The eating of insects, or entomophagy, is not a new concept. In fact, insects have been eaten around the world since prehistoric times.
A history of insect consumption
Stable carbon isotope analysis of the bones and dental enamel of australopithecines, for example, has shown that they were significantly enriched in isotope 13C, suggesting that the diet of these people was largely composed of animals feeding on grasses, including insects. Termites are reported to have been included into the Plio-Pleistocene hominin diet, and an analysis of fossils from caves in the USA and Mexico showed that coprolites from caves in Mexico contained ants, beetle larvae, lice, ticks and mites, providing further evidence for entomophagy in human history.
Today, it has been estimated that insects form part of the traditional diets of at least 2 billion people, and over 1900 species have purportedly been used as food. The most commonly consumed insects globally are reported to be beetles (Coleoptera) (31%), caterpillars (Lepidoptera) (18%) and bees, wasps and ants (Hymenoptera) (14%), followed by grasshoppers, locusts and crickets (Orthoptera) (13%), cicadas, leafhoppers, planthoppers, scale insects and true bugs (Hemiptera) (10%), termites (Isoptera) (3%), dragonflies (Odonata) (3%), flies (Diptera) (2%) and other orders (5%). Despite the massive diversity of edible insect species, however, their consumption as a food source is largely restricted to countries in Africa, Asia and Latin America, while in Western countries the idea of eating insects is often met with disgust.
Why eat insects?
Regardless of this widespread attitude towards insect consumption in the West, there has been an explosion in research on insect foods in the past few years as the potential of insects as a food source for the future has been increasingly recognised. But what is it about insects that is driving this interest?

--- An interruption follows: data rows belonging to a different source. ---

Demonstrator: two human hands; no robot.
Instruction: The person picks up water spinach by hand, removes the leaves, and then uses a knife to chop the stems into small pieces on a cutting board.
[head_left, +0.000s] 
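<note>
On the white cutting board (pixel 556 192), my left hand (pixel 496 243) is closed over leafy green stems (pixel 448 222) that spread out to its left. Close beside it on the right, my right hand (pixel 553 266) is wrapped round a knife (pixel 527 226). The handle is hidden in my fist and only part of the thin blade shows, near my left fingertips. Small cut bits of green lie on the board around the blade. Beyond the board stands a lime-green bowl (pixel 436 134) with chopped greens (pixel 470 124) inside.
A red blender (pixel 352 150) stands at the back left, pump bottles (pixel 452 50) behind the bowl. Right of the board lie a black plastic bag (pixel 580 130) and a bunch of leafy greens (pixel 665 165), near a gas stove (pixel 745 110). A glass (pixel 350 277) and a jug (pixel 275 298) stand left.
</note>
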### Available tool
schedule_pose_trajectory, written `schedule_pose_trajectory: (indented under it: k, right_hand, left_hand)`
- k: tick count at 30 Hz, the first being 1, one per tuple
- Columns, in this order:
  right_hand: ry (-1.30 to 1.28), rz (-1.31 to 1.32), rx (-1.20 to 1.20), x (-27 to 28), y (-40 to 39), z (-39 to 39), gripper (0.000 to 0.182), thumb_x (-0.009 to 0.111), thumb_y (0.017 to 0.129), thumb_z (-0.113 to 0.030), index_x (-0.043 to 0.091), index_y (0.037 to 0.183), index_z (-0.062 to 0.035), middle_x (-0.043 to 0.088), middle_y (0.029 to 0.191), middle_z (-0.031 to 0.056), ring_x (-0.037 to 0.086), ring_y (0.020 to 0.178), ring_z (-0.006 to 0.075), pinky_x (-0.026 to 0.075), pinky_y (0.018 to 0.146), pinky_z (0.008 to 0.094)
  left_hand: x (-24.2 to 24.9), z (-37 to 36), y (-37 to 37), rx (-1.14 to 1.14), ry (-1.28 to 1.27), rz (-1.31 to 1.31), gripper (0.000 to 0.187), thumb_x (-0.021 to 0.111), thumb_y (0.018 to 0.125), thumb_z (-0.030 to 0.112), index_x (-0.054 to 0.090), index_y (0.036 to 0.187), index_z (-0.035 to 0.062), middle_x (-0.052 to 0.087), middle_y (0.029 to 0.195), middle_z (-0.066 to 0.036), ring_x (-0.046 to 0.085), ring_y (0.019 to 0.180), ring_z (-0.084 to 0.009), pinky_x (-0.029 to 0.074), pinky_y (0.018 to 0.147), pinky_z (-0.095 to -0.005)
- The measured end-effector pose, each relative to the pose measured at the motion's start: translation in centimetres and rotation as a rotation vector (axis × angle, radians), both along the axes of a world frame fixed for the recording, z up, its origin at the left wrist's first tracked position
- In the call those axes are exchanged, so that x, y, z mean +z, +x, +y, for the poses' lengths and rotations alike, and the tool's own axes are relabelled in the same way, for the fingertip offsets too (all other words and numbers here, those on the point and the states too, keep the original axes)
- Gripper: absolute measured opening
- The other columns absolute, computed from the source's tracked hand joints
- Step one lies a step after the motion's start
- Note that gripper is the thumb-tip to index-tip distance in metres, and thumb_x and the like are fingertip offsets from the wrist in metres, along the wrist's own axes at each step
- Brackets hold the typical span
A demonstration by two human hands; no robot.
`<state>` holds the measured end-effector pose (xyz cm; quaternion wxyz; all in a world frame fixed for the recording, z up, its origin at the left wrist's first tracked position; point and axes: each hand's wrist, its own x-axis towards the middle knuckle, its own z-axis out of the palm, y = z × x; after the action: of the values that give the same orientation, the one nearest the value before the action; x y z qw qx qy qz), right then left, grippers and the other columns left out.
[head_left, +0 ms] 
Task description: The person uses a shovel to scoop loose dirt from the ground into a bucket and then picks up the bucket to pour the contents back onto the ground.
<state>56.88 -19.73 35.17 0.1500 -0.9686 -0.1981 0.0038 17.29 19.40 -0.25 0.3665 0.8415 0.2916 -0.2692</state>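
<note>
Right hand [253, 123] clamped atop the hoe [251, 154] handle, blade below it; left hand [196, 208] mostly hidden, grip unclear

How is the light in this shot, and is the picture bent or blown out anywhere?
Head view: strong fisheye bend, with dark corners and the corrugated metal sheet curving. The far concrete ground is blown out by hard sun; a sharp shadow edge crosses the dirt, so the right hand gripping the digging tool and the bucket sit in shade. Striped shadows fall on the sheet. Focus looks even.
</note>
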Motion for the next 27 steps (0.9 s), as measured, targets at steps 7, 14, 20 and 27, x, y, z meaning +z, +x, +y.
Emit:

One of the main reasons for the increased interest in insects as a food is their potential role as a more sustainable source of animal protein. The world population is predicted to reach 9.6 billion people by 2050, which will create a growing demand for animal protein. This greater demand will put pressure on already limited resources such as land, oceans, fertilizers, water and energy, and, if agricultural production remains in its present form, it is likely that increases in greenhouse gas emissions, as well as deforestation and environmental degradation, will continue. People are therefore increasingly looking into alternative protein sources, such as edible insects, as a means to meet the future demand for animal protein in a more sustainable way. Some of the main advantages of the insect consumption are:
They have a higher feed-conversion efficiency (a measure of an animal's efficiency in converting feed mass into body mass) than that of conventional livestock. Crickets, for example, are reported to require only 2 kilograms of feed for every 1 kilogram of bodyweight gain, and need 12 times less feed than cattle, 4 times less feed than sheep, and half as much feed as pigs and broiler chickens to produce the same amount of protein.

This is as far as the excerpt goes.